Records for the exercise ▸

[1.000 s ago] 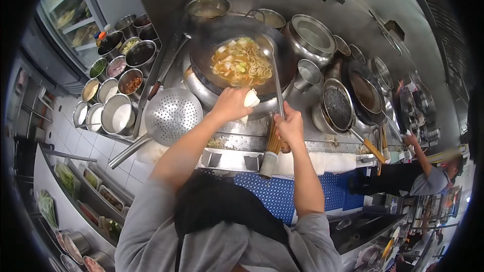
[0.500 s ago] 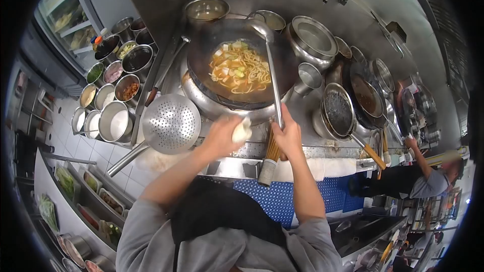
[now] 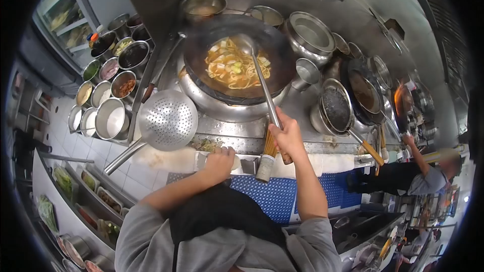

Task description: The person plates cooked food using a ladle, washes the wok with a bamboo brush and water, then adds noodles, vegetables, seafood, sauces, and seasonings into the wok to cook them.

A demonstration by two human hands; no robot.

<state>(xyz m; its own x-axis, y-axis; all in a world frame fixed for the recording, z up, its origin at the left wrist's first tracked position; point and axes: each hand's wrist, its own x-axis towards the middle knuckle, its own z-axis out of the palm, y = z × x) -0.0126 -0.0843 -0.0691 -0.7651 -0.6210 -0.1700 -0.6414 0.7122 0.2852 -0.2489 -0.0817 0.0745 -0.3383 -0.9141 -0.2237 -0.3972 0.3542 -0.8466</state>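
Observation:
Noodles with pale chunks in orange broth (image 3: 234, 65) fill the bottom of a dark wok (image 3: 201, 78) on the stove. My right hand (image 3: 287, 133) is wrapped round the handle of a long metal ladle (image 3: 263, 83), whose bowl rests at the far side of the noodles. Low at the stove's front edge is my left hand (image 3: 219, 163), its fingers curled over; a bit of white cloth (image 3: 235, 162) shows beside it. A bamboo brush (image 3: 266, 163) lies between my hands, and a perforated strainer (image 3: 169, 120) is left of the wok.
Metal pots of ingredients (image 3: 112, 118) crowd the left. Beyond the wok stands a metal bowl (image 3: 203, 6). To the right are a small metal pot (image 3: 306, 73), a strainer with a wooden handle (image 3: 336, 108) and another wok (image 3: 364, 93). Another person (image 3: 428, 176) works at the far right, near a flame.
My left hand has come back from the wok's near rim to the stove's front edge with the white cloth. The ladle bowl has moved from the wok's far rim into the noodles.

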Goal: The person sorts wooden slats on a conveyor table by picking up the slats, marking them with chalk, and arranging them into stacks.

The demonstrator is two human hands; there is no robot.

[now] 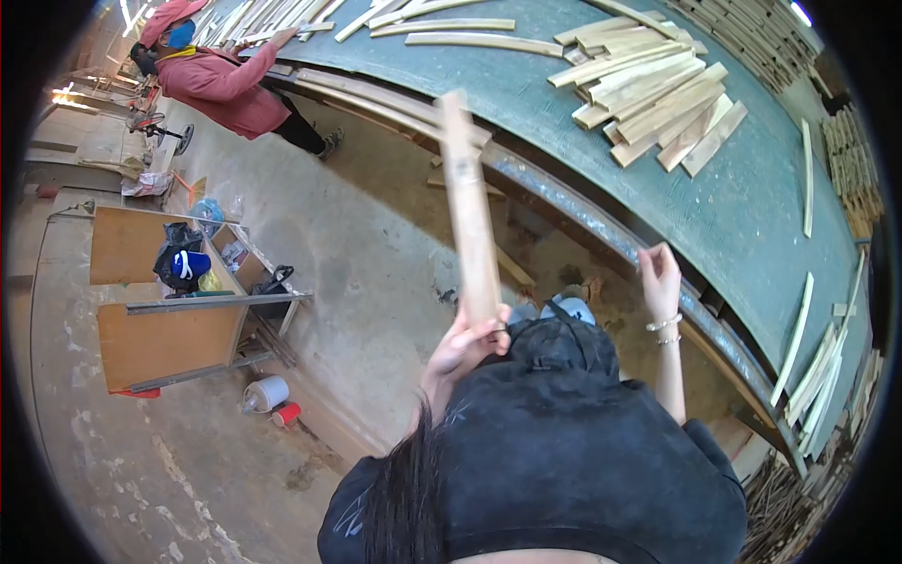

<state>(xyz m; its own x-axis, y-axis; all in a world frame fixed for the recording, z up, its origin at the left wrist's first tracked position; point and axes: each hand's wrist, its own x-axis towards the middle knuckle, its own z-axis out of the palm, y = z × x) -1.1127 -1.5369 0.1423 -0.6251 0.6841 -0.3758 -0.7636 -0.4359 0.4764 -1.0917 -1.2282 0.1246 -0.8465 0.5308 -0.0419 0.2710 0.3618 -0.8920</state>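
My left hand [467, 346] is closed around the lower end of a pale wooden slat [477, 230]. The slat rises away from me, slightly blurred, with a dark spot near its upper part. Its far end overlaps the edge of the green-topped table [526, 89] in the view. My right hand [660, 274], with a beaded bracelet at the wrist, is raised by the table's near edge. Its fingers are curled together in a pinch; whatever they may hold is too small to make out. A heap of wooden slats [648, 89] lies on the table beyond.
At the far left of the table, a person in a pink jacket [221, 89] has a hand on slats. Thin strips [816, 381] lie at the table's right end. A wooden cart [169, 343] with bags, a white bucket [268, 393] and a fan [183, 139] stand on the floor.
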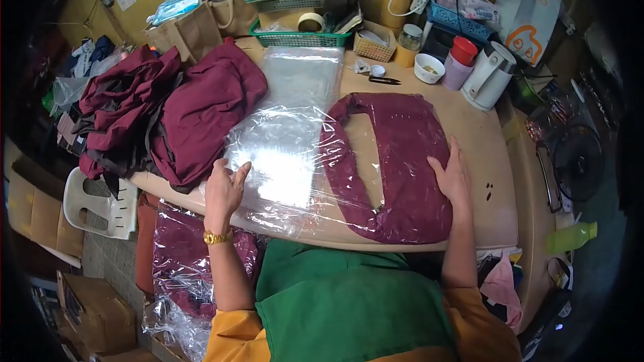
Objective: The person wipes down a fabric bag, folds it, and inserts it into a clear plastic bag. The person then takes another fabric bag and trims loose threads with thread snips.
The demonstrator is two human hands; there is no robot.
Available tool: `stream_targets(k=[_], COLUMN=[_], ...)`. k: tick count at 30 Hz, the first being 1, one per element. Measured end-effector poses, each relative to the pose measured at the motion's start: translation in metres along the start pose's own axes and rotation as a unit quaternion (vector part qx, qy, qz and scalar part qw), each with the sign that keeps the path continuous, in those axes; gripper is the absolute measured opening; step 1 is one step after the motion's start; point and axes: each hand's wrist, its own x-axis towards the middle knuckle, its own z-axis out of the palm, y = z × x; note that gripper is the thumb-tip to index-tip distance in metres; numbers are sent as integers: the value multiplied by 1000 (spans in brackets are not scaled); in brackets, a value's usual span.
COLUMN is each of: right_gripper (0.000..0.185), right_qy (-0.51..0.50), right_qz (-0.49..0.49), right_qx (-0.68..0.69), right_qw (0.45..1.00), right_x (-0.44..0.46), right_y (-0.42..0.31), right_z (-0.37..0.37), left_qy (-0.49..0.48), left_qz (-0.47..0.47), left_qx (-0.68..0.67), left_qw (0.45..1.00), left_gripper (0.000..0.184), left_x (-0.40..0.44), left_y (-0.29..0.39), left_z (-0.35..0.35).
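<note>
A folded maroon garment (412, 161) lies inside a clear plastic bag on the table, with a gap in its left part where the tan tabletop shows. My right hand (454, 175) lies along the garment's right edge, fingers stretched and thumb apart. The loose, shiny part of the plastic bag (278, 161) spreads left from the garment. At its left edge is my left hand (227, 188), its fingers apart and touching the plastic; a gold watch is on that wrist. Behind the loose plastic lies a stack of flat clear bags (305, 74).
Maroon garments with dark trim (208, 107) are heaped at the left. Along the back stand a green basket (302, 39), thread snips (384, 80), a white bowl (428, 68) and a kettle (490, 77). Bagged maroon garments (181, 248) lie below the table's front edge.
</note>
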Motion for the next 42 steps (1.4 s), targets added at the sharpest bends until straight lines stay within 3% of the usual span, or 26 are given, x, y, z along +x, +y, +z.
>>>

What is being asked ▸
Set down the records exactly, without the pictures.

Solution ▸
[1.000 s ago] 
[0.500 s ago] 
[now] 

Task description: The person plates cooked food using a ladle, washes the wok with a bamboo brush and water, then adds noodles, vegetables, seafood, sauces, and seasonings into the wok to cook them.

A demonstration by two human hands; no robot.

<state>(xyz m; its own x-axis, y-axis; all in a world frame fixed for the recording, z up, its origin at the left wrist's first tracked position; point and axes: each hand's wrist, its own x-axis towards the middle knuckle, its own z-axis out of the palm, y = z × x) -0.0126 -0.0843 -0.0691 -0.7651 -0.6210 -0.1700 -0.6414 0.7122 0.2852 -0.2489 -0.0817 0.0745 -0.3383 -0.9141 -0.2237 -0.3972 0.3542 -0.8466</state>
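Observation:
Noodles with pale chunks in orange broth (image 3: 234, 65) fill the bottom of a dark wok (image 3: 201, 78) on the stove. My right hand (image 3: 287, 133) is wrapped round the handle of a long metal ladle (image 3: 263, 83), whose bowl rests at the far side of the noodles. Low at the stove's front edge is my left hand (image 3: 219, 163), its fingers curled over; a bit of white cloth (image 3: 235, 162) shows beside it. A bamboo brush (image 3: 266, 163) lies between my hands, and a perforated strainer (image 3: 169, 120) is left of the wok.
Metal pots of ingredients (image 3: 112, 118) crowd the left. Beyond the wok stands a metal bowl (image 3: 203, 6). To the right are a small metal pot (image 3: 306, 73), a strainer with a wooden handle (image 3: 336, 108) and another wok (image 3: 364, 93). Another person (image 3: 428, 176) works at the far right, near a flame.
My left hand has come back from the wok's near rim to the stove's front edge with the white cloth. The ladle bowl has moved from the wok's far rim into the noodles.
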
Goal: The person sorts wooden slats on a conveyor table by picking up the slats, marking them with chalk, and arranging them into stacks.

The demonstrator is two human hands; there is no robot.

[now] 

<state>(xyz m; its own x-axis, y-axis; all in a world frame fixed for the recording, z up, its origin at the left wrist's first tracked position; point and axes: each hand's wrist, its own x-axis towards the middle knuckle, its own z-axis out of the palm, y = z × x) -1.1127 -1.5369 0.1423 -0.6251 0.6841 -0.3758 -0.7636 -0.4359 0.4764 -1.0917 -1.2282 0.1246 -0.8465 0.5308 -0.0419 0.2710 0.3618 -0.8920</state>
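My left hand [467, 346] is closed around the lower end of a pale wooden slat [477, 230]. The slat rises away from me, slightly blurred, with a dark spot near its upper part. Its far end overlaps the edge of the green-topped table [526, 89] in the view. My right hand [660, 274], with a beaded bracelet at the wrist, is raised by the table's near edge. Its fingers are curled together in a pinch; whatever they may hold is too small to make out. A heap of wooden slats [648, 89] lies on the table beyond.
At the far left of the table, a person in a pink jacket [221, 89] has a hand on slats. Thin strips [816, 381] lie at the table's right end. A wooden cart [169, 343] with bags, a white bucket [268, 393] and a fan [183, 139] stand on the floor.
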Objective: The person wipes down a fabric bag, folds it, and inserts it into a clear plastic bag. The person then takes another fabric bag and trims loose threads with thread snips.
The demonstrator is two human hands; there is no robot.
Available tool: `stream_targets(k=[_], COLUMN=[_], ...)`. k: tick count at 30 Hz, the first being 1, one per element. Measured end-effector poses, each relative to the pose measured at the motion's start: translation in metres along the start pose's own axes and rotation as a unit quaternion (vector part qx, qy, qz and scalar part qw), each with the sign that keeps the path continuous, in those axes; gripper is the absolute measured opening; step 1 is one step after the motion's start; point and axes: each hand's wrist, its own x-axis towards the middle knuckle, its own z-axis out of the palm, y = z × x; note that gripper is the thumb-tip to index-tip distance in metres; numbers are sent as integers: the value multiplied by 1000 (spans in brackets are not scaled); in brackets, a value's usual span.
COLUMN is each of: right_gripper (0.000..0.185), right_qy (-0.51..0.50), right_qz (-0.49..0.49), right_qx (-0.68..0.69), right_qw (0.45..1.00), right_x (-0.44..0.46), right_y (-0.42..0.31), right_z (-0.37..0.37), left_qy (-0.49..0.48), left_qz (-0.47..0.47), left_qx (-0.68..0.67), left_qw (0.45..1.00), left_gripper (0.000..0.184), left_x (-0.40..0.44), left_y (-0.29..0.39), left_z (-0.35..0.35).
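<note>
A folded maroon garment (412, 161) lies inside a clear plastic bag on the table, with a gap in its left part where the tan tabletop shows. My right hand (454, 175) lies along the garment's right edge, fingers stretched and thumb apart. The loose, shiny part of the plastic bag (278, 161) spreads left from the garment. At its left edge is my left hand (227, 188), its fingers apart and touching the plastic; a gold watch is on that wrist. Behind the loose plastic lies a stack of flat clear bags (305, 74).
Maroon garments with dark trim (208, 107) are heaped at the left. Along the back stand a green basket (302, 39), thread snips (384, 80), a white bowl (428, 68) and a kettle (490, 77). Bagged maroon garments (181, 248) lie below the table's front edge.
</note>
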Motion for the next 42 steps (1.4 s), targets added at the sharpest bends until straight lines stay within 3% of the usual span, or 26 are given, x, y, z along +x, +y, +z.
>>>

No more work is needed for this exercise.